Although the C2f module greatly enhances object detection algorithms’ detection capabilities for objects of different sizes, it has trouble correctly identifying the thin and long structures of road cracks, which make up a small percentage of the image and have complex morphologies. When detecting fine cracks, this leads to a high rate of false positives and false negatives. We have included the C2f-DCNv2 module, a modification of DCNv2 (Deformable Convolutional Networks v2), into our system in order to overcome these challenges. This integration improves the model’s ability to identify tiny targets and more efficiently accounts for the various forms of fractures. This improves the accuracy of road crack identification by allowing the model to more accurately capture the fine characteristics of cracks. Figure 4 presents a thorough representation of the C2f-DCNv2 module.
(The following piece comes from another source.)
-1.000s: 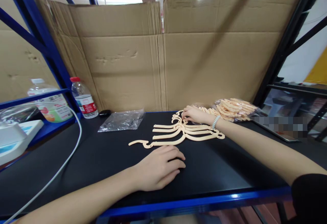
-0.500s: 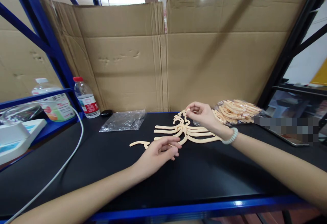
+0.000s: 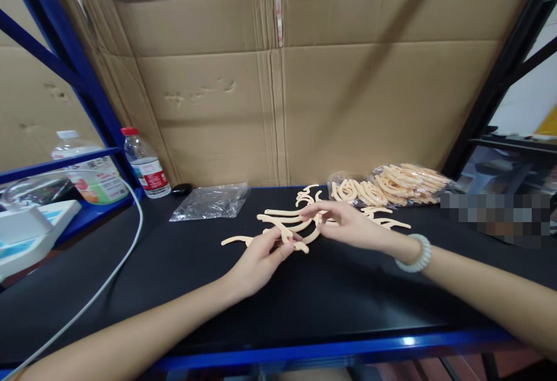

Feature pyramid optimization
YOLOv8 employs a neck network structure combining FPN (Feature Pyramid Network)27 and PAN (Path Aggregation Network)28 to enhance the model’s multiscale feature fusion capabilities. FPN transfers deep semantic information to shallower layers through a top-down pathway, fusing it with high-resolution shallow features to construct a feature pyramid that combines high semantics and high resolution. This significantly improves the model’s detection performance for small objects while being computationally efficient and adding only a minimal number of parameters. PAN builds upon FPN by adding a bottom-up enhancement pathway, forming bidirectional feature fusion. This further optimizes information flow and gradient propagation, simultaneously conveying semantic and detailed information and enriching the feature representation. In traditional convolutional operations, spatial information is progressively transformed into channel information, and this process leads to partial loss of semantic information with each spatial compression of feature maps and channel expansion.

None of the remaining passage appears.